* [Goal of the exercise]:
Your response should consist solely of the lines from the one containing "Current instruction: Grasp" through the final line of the entries, repeated exactly.
^^^^
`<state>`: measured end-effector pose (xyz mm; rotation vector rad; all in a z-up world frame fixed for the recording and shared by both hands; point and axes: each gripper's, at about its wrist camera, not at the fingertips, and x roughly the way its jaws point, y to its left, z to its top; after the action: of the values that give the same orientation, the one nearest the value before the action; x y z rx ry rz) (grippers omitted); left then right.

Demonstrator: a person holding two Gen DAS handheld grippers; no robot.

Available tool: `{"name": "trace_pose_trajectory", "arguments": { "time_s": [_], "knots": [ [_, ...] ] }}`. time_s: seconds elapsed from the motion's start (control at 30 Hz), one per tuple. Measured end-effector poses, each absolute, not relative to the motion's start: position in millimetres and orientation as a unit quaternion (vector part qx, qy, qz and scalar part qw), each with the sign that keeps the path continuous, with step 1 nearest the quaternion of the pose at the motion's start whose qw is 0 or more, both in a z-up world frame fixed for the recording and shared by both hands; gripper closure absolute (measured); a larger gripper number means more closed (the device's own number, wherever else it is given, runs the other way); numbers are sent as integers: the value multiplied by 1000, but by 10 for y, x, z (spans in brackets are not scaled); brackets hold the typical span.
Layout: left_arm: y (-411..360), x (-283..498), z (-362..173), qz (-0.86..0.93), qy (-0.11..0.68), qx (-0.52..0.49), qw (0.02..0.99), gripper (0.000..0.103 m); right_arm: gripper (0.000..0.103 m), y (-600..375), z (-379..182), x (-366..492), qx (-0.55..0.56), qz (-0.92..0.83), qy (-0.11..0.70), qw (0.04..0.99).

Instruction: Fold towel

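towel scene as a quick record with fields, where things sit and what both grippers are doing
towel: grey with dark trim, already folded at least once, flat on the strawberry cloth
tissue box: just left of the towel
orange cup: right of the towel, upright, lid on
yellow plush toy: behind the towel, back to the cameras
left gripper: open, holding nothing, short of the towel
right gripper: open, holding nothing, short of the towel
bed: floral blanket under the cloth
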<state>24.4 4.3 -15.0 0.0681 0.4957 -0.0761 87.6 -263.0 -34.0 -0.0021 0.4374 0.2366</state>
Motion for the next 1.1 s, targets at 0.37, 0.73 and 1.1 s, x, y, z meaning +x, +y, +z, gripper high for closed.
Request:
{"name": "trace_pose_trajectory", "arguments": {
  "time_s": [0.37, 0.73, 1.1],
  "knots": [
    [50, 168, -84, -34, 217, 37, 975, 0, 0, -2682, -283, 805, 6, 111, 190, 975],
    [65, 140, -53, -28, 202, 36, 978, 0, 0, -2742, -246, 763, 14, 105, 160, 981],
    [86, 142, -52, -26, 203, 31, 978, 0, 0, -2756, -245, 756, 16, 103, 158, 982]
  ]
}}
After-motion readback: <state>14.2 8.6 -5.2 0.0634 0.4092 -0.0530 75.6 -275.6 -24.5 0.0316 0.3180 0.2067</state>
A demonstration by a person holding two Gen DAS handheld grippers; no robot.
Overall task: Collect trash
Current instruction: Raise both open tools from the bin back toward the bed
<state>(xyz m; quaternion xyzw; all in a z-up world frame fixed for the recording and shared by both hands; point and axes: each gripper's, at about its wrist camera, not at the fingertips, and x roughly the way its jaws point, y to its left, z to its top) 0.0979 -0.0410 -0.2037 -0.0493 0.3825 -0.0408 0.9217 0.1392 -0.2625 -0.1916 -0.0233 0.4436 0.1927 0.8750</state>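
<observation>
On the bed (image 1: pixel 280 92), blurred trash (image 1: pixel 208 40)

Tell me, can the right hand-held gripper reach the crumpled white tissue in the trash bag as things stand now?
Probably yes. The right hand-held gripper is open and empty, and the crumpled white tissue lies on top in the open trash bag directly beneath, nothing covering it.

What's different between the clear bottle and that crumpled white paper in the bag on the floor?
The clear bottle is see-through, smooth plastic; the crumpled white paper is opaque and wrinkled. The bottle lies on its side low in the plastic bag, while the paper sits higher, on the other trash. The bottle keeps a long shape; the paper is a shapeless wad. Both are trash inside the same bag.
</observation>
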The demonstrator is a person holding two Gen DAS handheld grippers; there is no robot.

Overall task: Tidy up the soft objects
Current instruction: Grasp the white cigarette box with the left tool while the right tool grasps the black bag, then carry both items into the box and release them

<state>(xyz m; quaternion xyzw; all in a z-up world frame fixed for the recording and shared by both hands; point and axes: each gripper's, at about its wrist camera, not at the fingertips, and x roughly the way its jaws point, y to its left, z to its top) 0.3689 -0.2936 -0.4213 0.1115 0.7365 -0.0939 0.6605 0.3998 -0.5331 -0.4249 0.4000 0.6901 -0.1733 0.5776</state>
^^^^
* [Expected answer]:
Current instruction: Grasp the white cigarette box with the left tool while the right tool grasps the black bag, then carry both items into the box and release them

<state>(xyz m; quaternion xyzw; all in a z-up world frame fixed for the recording and shared by both hands; point and axes: each gripper's, at about its wrist camera, not at the fingertips, and x roughly the way its jaws point, y to its left, z to its top) 0.3689 -0.2936 -0.4213 0.1115 0.7365 -0.0939 0.6605 0.3998 -0.5331 -0.4249 0.4000 0.6901 -0.1733 0.5776</state>

That is the complete output.